## ASSIGNMENT
For the material that follows, list every line containing the word "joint".

## DATA SHOWN
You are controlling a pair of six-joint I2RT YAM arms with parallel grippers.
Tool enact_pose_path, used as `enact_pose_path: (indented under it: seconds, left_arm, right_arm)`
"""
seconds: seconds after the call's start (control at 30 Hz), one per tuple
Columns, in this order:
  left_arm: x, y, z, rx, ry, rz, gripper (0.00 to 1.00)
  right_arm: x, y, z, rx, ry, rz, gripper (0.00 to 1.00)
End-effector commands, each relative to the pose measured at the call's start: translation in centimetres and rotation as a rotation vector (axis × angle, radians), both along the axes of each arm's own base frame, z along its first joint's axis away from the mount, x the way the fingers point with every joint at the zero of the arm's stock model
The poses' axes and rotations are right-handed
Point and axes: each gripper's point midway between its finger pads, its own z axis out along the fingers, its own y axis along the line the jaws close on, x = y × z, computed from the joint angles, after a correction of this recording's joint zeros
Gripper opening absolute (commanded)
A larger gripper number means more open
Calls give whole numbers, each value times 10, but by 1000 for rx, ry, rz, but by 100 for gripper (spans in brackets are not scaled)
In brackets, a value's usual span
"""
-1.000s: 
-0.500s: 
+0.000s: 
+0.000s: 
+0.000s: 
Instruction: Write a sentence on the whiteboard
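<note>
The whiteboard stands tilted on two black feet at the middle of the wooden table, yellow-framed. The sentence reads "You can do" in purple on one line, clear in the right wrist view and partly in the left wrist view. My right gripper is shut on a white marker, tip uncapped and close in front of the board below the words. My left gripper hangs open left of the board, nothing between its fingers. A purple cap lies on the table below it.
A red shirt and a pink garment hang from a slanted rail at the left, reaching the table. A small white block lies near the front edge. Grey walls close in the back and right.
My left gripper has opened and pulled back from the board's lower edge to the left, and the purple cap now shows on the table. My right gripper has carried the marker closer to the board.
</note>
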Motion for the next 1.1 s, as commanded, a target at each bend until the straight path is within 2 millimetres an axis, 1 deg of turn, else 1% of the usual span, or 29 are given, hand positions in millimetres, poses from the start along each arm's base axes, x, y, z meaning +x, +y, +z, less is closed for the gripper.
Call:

## SOLUTION FOR THIS PROBLEM
You are controlling a pair of six-joint I2RT YAM arms with parallel grippers.
End-effector commands, each relative to the pose measured at the call's start: translation in centimetres and rotation as a rotation vector (axis × angle, radians), both along the axes of each arm's own base frame, z along its first joint's axis away from the mount, x the way the fingers point with every joint at the zero of the arm's stock model
Point and axes: each gripper's point midway between its finger pads, its own z axis out along the fingers, its own y axis along the line the jaws close on, x = y × z, computed from the joint angles, after a correction of this recording's joint zeros

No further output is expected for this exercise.